Task brief →
The lines to retype are the one with "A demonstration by" and all that follow it to the end of the entries below; copy them exactly and nothing else.

*** Recorded information ***

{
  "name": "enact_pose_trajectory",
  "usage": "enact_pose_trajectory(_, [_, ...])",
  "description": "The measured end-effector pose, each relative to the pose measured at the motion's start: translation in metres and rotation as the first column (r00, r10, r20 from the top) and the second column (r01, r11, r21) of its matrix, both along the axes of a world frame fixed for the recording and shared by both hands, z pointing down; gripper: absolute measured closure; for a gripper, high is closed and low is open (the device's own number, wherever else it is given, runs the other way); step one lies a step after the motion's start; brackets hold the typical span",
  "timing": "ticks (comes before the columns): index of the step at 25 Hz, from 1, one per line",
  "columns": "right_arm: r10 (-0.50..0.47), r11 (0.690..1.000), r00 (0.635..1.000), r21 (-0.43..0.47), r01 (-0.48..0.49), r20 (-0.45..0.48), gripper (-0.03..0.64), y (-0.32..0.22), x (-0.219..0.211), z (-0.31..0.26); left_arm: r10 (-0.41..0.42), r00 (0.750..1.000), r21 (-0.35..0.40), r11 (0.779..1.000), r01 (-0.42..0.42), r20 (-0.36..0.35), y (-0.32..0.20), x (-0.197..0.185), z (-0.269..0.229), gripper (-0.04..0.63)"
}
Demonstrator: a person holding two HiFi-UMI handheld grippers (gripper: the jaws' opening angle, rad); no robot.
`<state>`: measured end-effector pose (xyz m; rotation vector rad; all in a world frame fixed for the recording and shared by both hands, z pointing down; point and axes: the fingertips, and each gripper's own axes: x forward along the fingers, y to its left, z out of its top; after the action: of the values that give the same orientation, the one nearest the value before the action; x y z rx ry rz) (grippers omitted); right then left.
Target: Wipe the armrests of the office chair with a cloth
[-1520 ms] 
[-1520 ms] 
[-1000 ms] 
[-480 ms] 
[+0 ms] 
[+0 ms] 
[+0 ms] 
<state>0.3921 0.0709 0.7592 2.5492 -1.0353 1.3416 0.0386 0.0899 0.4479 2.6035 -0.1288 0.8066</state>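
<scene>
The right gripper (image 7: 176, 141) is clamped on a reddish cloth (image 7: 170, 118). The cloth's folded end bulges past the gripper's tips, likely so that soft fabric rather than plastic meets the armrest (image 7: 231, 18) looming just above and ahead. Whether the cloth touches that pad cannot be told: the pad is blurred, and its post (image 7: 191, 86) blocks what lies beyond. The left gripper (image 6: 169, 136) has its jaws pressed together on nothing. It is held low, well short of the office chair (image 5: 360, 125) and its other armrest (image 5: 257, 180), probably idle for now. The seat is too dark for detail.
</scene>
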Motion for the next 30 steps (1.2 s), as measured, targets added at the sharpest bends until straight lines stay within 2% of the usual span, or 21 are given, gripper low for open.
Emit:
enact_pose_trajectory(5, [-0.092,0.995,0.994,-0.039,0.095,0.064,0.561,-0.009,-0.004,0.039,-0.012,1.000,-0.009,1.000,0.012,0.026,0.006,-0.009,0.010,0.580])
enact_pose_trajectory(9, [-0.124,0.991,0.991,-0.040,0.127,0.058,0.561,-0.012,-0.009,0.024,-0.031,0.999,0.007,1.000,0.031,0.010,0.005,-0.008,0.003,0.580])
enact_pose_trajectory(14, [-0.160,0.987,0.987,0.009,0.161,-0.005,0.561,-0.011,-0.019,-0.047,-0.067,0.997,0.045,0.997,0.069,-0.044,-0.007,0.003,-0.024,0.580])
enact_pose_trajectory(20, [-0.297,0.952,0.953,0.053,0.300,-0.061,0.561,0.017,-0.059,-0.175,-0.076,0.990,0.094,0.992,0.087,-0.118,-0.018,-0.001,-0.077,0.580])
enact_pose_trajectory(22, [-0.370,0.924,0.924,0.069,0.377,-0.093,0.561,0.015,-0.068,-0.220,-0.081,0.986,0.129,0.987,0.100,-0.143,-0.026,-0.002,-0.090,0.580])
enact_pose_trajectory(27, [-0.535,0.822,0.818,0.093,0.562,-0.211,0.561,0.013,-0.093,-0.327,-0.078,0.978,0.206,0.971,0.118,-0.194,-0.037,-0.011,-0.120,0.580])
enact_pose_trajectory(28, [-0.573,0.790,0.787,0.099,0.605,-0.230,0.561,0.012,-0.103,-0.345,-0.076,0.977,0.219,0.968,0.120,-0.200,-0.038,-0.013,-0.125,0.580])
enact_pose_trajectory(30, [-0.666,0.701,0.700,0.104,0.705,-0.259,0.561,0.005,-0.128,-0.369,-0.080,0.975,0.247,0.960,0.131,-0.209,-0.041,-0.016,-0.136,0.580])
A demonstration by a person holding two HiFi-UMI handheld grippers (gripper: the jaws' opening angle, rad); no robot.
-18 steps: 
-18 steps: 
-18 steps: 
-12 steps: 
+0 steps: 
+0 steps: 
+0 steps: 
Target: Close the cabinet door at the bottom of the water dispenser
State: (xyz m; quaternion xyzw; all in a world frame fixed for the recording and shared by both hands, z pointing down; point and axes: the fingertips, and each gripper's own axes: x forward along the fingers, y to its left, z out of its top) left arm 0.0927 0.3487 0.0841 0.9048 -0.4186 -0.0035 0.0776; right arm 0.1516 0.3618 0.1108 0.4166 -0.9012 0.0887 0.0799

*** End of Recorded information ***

Task output →
A demonstration by a person holding two HiFi-UMI handheld grippers (gripper: the jaws' opening angle, rad); no robot.
-18 steps: 
-18 steps: 
-18 steps: 
-12 steps: 
+0 steps: 
+0 steps: 
+0 steps: 
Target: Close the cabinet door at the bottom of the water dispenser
State: (xyz m; quaternion xyzw; all in a world frame fixed for the recording and shared by both hands, z pointing down; point and axes: the fingertips, and each gripper's own axes: x forward along the fingers, y to its left, z out of its top) left arm 0.0927 0.3487 0.0841 0.9048 -0.4186 -0.0035 0.0776; right arm 0.1516 0.3618 0.1108 0.4166 -0.9012 0.0887 0.0799

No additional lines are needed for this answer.